In 1772, the currency situation in Afghanistan was characterized by a complex and fragmented system, reflecting the political decentralization of the region. The Durrani Empire, founded by Ahmad Shah Durrani in 1747, was the dominant power, but its control over various provinces and principalities was often nominal. Consequently, while the empire issued its own coinage, a multitude of regional and local mints operated with significant autonomy. The primary currency was the silver rupee, but its weight, purity, and design could vary considerably depending on where it was struck, leading to a lack of standardization that complicated trade.
The monetary system was fundamentally silver-based, with gold coins (mohurs) and copper coins (dams or fulus) playing secondary roles for larger transactions and small-scale local trade, respectively. The most authoritative coins were those minted in the empire's capital cities, such as Kandahar and Kabul, bearing the name and titles of Ahmad Shah Durrani's successor, Timur Shah (who had ascended in 1772 upon his father's death). However, the coins of Herat, Peshawar, and other regional centers often circulated at different values. This period also saw the continued circulation of older Mughal, Safavid, and even Central Asian coins, which were valued for their metal content, adding another layer of complexity to the exchange system.

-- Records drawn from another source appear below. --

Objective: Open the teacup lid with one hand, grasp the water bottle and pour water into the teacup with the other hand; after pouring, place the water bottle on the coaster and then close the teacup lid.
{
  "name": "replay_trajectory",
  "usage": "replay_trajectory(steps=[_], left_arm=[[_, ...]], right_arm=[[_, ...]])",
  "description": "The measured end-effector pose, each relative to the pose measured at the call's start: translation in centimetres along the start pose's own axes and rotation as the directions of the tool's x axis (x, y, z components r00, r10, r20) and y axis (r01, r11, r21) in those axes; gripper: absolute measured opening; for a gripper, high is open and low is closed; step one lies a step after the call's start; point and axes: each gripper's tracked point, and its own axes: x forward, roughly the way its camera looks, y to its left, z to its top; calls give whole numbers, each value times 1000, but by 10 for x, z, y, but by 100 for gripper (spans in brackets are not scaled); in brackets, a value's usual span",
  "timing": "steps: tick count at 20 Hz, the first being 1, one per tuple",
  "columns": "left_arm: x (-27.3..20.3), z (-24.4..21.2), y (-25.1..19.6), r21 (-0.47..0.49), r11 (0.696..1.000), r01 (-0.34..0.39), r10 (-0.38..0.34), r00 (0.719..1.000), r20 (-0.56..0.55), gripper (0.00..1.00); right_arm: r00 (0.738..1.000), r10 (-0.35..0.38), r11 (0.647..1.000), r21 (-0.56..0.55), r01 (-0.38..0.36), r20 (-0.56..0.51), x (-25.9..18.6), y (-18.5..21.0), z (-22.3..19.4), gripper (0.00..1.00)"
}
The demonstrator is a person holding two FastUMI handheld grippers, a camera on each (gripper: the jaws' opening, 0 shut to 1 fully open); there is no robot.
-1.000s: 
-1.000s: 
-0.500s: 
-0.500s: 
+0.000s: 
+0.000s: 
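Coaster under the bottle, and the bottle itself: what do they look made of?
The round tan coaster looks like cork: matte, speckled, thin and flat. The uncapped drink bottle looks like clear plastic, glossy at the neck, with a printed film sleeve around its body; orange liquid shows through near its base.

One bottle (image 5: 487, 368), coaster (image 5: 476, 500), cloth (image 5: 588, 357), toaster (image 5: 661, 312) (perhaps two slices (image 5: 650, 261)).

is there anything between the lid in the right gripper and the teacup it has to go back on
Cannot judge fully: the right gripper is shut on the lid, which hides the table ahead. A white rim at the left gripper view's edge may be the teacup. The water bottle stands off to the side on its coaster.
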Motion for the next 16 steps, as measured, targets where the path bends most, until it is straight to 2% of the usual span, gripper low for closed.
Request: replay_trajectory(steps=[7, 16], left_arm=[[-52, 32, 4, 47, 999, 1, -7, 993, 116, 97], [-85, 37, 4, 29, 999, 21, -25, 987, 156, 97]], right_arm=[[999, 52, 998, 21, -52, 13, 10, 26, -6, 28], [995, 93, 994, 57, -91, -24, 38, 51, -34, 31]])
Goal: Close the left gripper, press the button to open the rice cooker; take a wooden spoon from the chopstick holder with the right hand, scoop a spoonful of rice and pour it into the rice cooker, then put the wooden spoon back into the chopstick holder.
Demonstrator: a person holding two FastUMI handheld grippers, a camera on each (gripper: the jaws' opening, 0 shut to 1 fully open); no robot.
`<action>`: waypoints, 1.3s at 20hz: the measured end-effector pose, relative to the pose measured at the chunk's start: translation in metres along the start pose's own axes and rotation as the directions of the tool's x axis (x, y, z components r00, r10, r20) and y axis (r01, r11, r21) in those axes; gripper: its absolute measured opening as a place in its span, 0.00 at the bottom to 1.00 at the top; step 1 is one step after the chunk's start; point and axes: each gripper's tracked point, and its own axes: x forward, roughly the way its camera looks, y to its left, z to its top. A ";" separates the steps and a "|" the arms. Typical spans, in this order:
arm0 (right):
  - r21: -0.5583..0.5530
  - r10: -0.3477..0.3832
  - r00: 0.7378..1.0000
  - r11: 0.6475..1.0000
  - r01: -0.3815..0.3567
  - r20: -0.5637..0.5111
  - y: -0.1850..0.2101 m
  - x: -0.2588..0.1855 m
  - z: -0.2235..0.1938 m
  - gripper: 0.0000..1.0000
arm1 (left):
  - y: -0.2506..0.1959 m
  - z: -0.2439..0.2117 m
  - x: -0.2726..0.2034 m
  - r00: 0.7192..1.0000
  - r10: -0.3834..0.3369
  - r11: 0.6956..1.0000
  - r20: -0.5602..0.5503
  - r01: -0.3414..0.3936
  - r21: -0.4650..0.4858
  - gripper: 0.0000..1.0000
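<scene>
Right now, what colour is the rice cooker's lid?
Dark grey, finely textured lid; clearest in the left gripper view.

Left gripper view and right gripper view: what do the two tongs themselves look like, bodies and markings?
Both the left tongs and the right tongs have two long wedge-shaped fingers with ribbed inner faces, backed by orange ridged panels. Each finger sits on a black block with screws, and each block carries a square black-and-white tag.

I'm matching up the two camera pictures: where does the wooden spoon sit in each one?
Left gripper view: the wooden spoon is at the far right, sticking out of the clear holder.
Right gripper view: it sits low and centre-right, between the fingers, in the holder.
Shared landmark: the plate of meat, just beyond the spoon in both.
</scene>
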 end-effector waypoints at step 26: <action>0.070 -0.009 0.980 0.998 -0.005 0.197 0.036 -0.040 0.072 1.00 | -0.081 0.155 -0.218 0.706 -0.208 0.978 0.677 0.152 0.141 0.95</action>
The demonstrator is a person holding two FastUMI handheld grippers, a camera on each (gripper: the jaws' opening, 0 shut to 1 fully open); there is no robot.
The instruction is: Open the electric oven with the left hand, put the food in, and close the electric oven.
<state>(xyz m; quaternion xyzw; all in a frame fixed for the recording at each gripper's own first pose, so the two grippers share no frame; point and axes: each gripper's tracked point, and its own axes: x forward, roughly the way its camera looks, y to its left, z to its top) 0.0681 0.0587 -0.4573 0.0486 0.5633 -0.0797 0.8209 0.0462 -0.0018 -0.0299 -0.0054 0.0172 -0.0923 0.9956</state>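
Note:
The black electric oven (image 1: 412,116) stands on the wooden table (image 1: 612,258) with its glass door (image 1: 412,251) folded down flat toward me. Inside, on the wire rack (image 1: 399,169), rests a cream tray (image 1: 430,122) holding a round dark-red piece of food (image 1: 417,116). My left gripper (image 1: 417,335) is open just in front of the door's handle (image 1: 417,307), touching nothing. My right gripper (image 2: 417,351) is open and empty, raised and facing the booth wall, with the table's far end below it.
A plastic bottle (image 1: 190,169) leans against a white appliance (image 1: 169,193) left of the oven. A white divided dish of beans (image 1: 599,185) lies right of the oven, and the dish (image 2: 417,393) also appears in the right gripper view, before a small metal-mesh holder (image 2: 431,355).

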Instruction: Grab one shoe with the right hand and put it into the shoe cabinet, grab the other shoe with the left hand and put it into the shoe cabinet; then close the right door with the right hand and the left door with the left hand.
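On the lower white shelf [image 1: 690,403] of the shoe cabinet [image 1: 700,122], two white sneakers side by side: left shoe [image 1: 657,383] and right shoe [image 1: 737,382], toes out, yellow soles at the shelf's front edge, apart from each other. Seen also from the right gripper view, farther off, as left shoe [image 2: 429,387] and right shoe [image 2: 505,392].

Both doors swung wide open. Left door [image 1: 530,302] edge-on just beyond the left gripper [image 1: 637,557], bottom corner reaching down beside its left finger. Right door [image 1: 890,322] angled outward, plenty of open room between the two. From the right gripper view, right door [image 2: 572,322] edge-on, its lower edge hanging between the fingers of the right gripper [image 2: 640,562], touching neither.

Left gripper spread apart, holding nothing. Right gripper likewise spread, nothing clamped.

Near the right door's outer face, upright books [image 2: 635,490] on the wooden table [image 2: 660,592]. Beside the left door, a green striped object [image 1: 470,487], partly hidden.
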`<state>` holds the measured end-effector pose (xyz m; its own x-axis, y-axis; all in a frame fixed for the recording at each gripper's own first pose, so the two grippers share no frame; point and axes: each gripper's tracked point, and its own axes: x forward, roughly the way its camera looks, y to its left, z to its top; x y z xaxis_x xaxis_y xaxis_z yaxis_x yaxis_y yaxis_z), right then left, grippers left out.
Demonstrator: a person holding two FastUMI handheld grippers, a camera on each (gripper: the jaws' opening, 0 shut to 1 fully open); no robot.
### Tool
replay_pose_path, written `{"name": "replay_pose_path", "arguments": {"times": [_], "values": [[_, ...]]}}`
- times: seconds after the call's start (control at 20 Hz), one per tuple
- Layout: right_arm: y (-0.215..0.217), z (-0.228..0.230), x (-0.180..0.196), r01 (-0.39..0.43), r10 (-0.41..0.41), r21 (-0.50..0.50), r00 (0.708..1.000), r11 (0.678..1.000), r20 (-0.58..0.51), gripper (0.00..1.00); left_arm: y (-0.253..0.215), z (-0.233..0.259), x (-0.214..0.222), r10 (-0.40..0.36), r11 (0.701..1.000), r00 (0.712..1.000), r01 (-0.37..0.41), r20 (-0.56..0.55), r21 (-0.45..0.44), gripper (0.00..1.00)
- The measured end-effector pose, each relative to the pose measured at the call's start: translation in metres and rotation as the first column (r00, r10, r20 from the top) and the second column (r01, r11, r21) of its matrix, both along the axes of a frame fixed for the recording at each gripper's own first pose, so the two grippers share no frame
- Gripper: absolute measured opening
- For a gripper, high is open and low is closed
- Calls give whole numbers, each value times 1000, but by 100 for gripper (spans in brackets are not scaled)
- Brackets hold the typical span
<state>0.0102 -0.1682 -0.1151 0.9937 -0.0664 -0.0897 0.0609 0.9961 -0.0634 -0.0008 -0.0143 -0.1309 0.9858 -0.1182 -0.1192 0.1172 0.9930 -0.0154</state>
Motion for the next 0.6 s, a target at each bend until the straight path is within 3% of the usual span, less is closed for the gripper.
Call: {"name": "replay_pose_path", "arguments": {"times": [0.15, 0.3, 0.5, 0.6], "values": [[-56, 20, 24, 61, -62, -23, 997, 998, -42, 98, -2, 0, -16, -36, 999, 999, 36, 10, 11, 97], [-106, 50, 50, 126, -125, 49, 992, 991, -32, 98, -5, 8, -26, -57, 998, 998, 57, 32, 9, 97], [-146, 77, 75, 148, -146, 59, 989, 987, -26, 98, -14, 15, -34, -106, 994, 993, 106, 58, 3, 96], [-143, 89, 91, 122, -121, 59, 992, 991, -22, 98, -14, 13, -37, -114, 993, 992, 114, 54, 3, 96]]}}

This fragmented currency landscape was a direct result of the empire's tribal confederacy structure and the reliance on local khans and governors for administration. The lack of a uniform currency posed challenges for long-distance merchants and state revenue collection, as transactions required constant evaluation and assay. Ultimately, the monetary situation in 1772 mirrored the political reality: a patchwork of local authority under a loosely centralized monarchy, where economic unity was secondary to maintaining the loyalties of powerful regional factions.